● Problem requirements:
Report how many lines in the material hold the word "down". No other content is required.

● Material provided:
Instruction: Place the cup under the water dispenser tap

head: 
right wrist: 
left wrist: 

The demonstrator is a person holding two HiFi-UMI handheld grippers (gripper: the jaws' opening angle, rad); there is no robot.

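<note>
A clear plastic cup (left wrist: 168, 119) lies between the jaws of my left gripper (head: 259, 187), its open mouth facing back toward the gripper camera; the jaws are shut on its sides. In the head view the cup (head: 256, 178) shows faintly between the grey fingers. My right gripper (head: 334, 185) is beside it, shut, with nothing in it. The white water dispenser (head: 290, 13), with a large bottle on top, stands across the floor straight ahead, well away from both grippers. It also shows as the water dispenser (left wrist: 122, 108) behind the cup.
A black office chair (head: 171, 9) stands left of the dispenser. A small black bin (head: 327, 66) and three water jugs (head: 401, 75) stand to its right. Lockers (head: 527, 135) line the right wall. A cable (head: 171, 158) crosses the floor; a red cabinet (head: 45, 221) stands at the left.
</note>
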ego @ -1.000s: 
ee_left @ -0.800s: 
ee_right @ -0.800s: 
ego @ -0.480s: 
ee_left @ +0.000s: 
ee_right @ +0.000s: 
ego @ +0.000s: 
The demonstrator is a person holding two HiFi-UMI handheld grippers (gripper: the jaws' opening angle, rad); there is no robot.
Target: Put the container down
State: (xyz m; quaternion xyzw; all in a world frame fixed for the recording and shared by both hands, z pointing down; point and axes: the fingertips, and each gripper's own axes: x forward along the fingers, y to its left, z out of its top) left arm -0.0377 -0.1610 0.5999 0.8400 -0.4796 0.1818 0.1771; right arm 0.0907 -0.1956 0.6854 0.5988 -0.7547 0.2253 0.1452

● Solution:
2